• _The input_
####################
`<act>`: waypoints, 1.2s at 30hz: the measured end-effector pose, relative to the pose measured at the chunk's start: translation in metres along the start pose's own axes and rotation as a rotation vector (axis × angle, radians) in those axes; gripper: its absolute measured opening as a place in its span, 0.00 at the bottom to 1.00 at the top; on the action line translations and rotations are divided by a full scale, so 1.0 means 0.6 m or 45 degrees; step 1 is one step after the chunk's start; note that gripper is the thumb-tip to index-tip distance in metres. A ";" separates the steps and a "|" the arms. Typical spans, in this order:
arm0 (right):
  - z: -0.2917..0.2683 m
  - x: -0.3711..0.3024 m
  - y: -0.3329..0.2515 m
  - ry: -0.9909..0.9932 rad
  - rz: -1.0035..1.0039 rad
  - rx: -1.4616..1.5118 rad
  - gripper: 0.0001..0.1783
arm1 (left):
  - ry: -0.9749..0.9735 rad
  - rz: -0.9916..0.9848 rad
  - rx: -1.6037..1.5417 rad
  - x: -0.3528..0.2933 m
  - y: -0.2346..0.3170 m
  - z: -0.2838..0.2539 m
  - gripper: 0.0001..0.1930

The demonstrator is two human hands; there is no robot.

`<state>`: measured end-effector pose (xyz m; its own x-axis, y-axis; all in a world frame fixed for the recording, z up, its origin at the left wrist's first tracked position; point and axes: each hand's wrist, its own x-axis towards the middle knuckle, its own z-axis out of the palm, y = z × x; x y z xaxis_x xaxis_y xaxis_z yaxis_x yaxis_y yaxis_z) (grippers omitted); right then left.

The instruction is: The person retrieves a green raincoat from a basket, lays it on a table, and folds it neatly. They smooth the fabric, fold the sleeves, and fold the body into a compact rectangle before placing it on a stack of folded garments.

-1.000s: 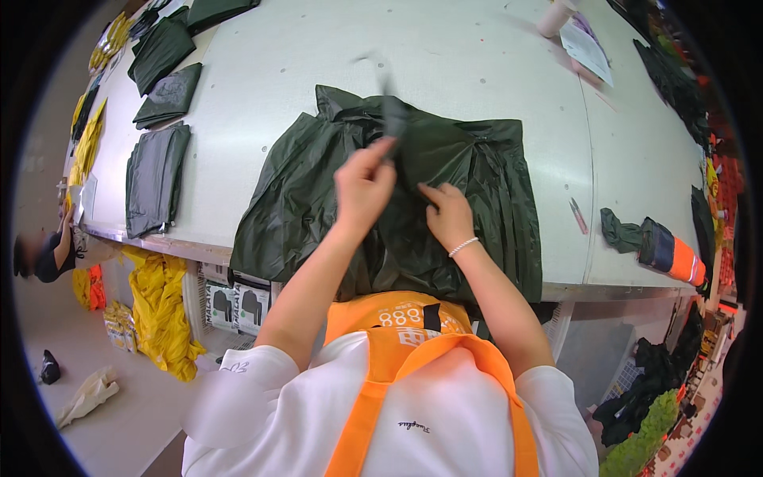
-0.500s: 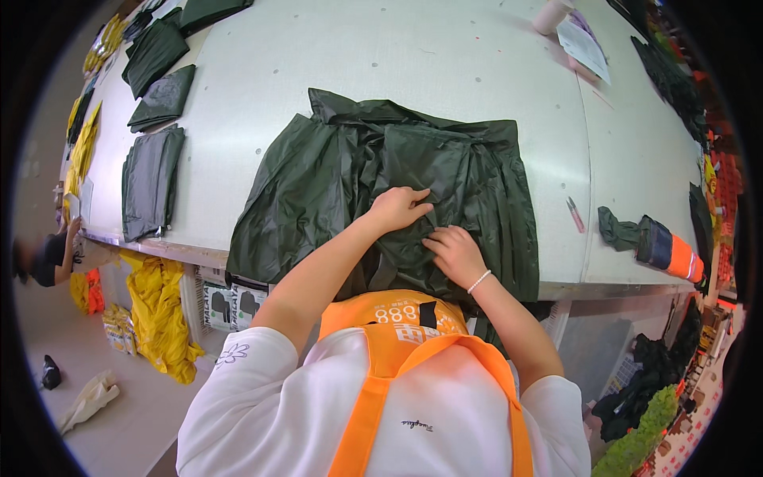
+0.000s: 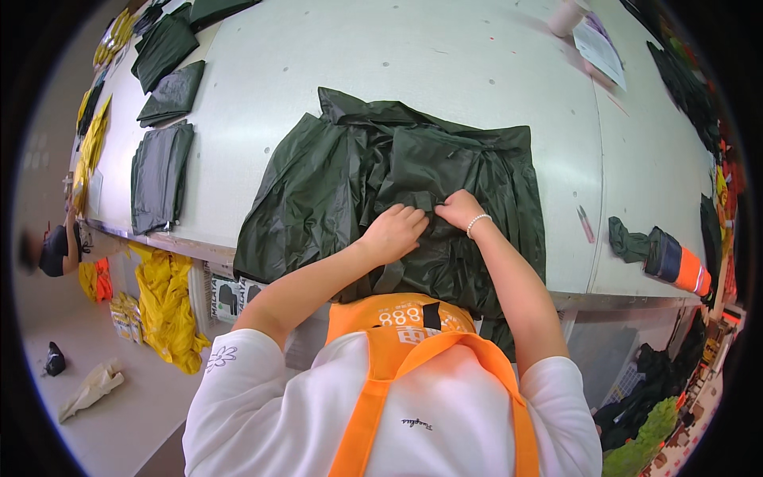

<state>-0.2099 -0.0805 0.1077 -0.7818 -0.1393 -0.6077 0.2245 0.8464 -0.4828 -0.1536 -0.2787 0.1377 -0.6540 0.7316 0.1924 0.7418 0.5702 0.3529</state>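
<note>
A dark green waterproof garment (image 3: 310, 199), shiny and creased, lies spread on the table in front of me. Its lower edge hangs over the table's near side against my orange apron. My left hand (image 3: 395, 233) is closed on the fabric near the garment's middle, fingers curled. Beside it, my right hand (image 3: 461, 211), with a beaded bracelet at the wrist, pinches a small raised fold of the same cloth. The fingertips of both hands are partly hidden by the fabric.
Folded dark green garments (image 3: 161, 179) line the table's left side. To the right lie a small pink-handled tool (image 3: 586, 225) and an orange and navy bundle (image 3: 677, 264). A white roll (image 3: 567, 17) stands far right. Yellow garments (image 3: 168, 310) hang at lower left, near another person (image 3: 60, 248).
My right hand has moved up and now pinches a fold. My left hand has dropped slightly, its fingers curling in from a pointing pose. The view has shifted a little.
</note>
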 end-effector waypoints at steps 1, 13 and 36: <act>0.001 -0.013 -0.004 0.090 -0.063 -0.091 0.17 | 0.004 -0.042 -0.036 -0.012 -0.007 0.021 0.15; 0.027 -0.039 -0.005 0.452 -0.624 -0.035 0.11 | -0.093 -0.724 -0.739 0.057 -0.087 0.022 0.13; -0.089 0.201 -0.104 0.133 -0.230 0.827 0.09 | 0.008 -0.200 -0.674 0.046 -0.102 0.035 0.15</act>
<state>-0.3491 -0.1229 0.0982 -0.8845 -0.1715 -0.4338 0.3633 0.3301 -0.8712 -0.2140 -0.2856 0.1023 -0.7527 0.6499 0.1052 0.4603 0.4054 0.7898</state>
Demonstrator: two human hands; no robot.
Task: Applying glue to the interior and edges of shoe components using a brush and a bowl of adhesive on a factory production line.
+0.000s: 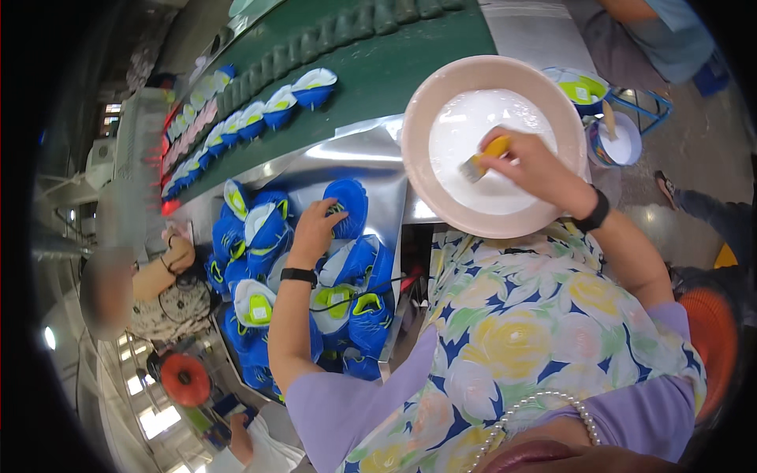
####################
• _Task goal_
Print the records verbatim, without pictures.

• _Answer for this exercise_
`<act>`: waypoints, 1.2s at 30hz: the measured end-effector pose, relative to the pose measured at the chunk's start: translation in metres along the start pose's own axes and rotation as a rotation vector (axis × angle, radians) in those axes; gripper: its absolute measured opening as a place in its span, 0.00 at the bottom to 1.00 at the top; on the action line translations and rotations are divided by a full scale, so 1.0 means 0.6 m or 45 degrees; step 1 is one step after the chunk's start; note that gripper is the thumb-tip to index-tip distance in metres. A ";" separates the steps and a "|" the arms. Typical spans, in this order:
arm0 (right):
  - z: -0.2917..0.2683 m
  - x: -0.3711..0.3024 m
  - y: -0.3329..0.2515 m
  - ry: -0.9909..0.9932 rad
  - rz: -1.0035..1.0039 rad
  - rx: -1.4616..1.5118 rad
  - gripper: 0.0001..0.1783
arm1 (left):
  - ry: -0.9749..0.9735 rad
  - rz: -0.9916..0.9848 rad
  - rx: -1.6037..1.5417 rad
  - x: -0.3528..0.2933 m
  - y: -0.2346..0.3170 m
  - z: -0.2838..0.2539 m
  - gripper: 0.0001..0.1930

The demonstrator is two human hands; there is no robot.

`<state>`: measured end-effector pose (xyz m; its own x-axis, y-axis; all in a world frame fixed for the recording, z up, its origin at the left wrist's first tracked position; point and axes: each hand's wrist, its own x-axis towards the middle knuckle, its own z-axis out of the palm, y = z × x; x y z xaxis_x xaxis_y xaxis_z yaxis_x yaxis_y yaxis_z) (grippers omitted); right then left.

The instruction is: The person retrieves a green raincoat from a basket, lays it on a table, and folds it neatly. They smooth the fabric, fold the sleeves, and fold the body into a compact rectangle before placing it on a stack of folded garments.

-1.000s: 
-0.500s: 
+0.000s: 

<state>-0.2099 -0.0805 0.1077 -0.7818 -0.1393 -0.6077 0.2245 0.8464 -0.4828 -0.1536 -0.2787 0.1377 -0.6540 0.7316 0.1924 0.7418 0.5702 0.3529</state>
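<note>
A dark green waterproof garment (image 3: 310, 199), shiny and creased, lies spread on the table in front of me. Its lower edge hangs over the table's near side against my orange apron. My left hand (image 3: 395, 233) is closed on the fabric near the garment's middle, fingers curled. Beside it, my right hand (image 3: 461, 211), with a beaded bracelet at the wrist, pinches a small raised fold of the same cloth. The fingertips of both hands are partly hidden by the fabric.
Folded dark green garments (image 3: 161, 179) line the table's left side. To the right lie a small pink-handled tool (image 3: 586, 225) and an orange and navy bundle (image 3: 677, 264). A white roll (image 3: 567, 17) stands far right. Yellow garments (image 3: 168, 310) hang at lower left, near another person (image 3: 60, 248).
My right hand has moved up and now pinches a fold. My left hand has dropped slightly, its fingers curling in from a pointing pose. The view has shifted a little.
</note>
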 end-effector waypoints at steps 1, 13 and 36: <act>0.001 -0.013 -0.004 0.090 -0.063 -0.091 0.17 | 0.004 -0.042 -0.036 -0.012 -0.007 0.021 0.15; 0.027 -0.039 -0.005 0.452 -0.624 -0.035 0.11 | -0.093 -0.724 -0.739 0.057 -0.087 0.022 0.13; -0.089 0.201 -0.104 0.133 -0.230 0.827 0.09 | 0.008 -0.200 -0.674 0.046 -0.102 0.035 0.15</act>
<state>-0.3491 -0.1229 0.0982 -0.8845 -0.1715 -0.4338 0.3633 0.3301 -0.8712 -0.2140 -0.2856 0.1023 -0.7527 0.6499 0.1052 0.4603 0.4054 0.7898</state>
Demonstrator: two human hands; no robot.
Task: Applying glue to the interior and edges of shoe components using a brush and a bowl of adhesive on a factory production line.
+0.000s: 

This exercise requires no additional output.